Dans un communiqué du 30 novembre, le syndicat alerte sur le risque d’une telle mesure sur la « dérégulation du marché foncier, premier frein à l’installation agricole ». Il prend pour exemple « les évolutions législatives passées qui ont allégé le contrôle des structures » et qui « se sont traduites par une concentration sans précédent du foncier ».

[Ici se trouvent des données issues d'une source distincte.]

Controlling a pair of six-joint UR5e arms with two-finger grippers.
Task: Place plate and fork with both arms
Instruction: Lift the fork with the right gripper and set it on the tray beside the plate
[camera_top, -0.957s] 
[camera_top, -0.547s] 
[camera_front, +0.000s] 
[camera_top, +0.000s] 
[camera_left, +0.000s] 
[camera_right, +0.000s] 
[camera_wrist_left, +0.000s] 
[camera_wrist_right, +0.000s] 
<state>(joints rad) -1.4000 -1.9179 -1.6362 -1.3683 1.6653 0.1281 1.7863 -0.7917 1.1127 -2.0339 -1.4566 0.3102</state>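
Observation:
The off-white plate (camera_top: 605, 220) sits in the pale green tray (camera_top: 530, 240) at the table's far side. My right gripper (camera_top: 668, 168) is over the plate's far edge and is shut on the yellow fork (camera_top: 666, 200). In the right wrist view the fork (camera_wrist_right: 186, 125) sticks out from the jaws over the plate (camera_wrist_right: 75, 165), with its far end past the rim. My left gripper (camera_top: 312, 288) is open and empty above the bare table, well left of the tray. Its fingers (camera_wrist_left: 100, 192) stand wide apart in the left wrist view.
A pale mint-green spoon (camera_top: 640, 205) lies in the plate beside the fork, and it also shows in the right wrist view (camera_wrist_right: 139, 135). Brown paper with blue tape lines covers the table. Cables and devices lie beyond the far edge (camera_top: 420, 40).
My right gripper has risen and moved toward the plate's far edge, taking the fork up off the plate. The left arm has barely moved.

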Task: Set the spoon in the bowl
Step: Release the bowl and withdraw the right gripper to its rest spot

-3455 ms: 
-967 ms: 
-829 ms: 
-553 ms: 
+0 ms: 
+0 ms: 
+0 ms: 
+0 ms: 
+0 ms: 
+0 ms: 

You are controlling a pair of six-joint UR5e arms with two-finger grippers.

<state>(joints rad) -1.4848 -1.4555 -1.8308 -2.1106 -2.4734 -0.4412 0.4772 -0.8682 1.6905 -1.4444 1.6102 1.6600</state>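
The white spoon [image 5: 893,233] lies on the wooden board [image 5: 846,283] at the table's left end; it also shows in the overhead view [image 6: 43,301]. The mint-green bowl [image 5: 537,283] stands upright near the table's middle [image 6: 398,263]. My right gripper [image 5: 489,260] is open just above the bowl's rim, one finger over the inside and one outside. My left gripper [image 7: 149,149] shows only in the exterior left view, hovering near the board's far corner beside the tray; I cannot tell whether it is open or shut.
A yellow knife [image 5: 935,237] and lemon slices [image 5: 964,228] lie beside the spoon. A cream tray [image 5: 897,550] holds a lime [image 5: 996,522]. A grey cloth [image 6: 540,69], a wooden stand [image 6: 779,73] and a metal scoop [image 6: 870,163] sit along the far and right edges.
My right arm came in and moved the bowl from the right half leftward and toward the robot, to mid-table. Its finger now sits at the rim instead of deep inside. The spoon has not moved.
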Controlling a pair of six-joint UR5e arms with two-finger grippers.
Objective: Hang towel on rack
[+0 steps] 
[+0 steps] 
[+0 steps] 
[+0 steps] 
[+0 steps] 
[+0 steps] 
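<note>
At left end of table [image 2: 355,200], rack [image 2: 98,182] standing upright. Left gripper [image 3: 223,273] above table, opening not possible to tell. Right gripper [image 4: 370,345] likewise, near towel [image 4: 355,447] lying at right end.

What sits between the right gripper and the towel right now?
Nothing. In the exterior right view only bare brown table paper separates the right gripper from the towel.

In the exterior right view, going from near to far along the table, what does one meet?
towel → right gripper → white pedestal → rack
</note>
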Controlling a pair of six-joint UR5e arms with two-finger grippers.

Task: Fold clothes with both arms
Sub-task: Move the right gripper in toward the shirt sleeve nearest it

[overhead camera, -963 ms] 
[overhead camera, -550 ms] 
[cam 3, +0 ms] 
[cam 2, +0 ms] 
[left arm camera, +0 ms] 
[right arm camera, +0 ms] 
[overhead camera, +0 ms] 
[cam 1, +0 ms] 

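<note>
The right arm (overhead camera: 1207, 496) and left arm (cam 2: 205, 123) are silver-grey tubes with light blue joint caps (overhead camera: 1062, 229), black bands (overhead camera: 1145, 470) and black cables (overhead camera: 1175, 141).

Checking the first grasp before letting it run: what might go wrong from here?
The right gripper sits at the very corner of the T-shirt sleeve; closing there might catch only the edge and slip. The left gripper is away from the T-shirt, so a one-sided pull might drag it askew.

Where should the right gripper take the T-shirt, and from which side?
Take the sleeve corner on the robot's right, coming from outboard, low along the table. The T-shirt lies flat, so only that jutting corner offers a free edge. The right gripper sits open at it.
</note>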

« Un renforcement du contrôle des structures »

La Confédération paysanne ne se contente pas de s’opposer à l’allègement ou à la suppression du contrôle des structures. Comme le Modef, elle appelle au « renforcement » de ce dispositif « au service de l’emploi, de l’installation et le développement des petites fermes ».

« Une loi foncière ambitieuse »

Afin de ne pas saborder l’intention des États-généraux de l’alimentation (EGA) de « redonner de la rémunération aux paysans », le syndicat encourage « vivement les parlementaires à prendre en main les conclusions des EGA, en les traduisant dans une loi foncière ambitieuse ». La Confédération paysanne plaide en ce sens pour une « politique foncière forte et a fortiori, administrée ».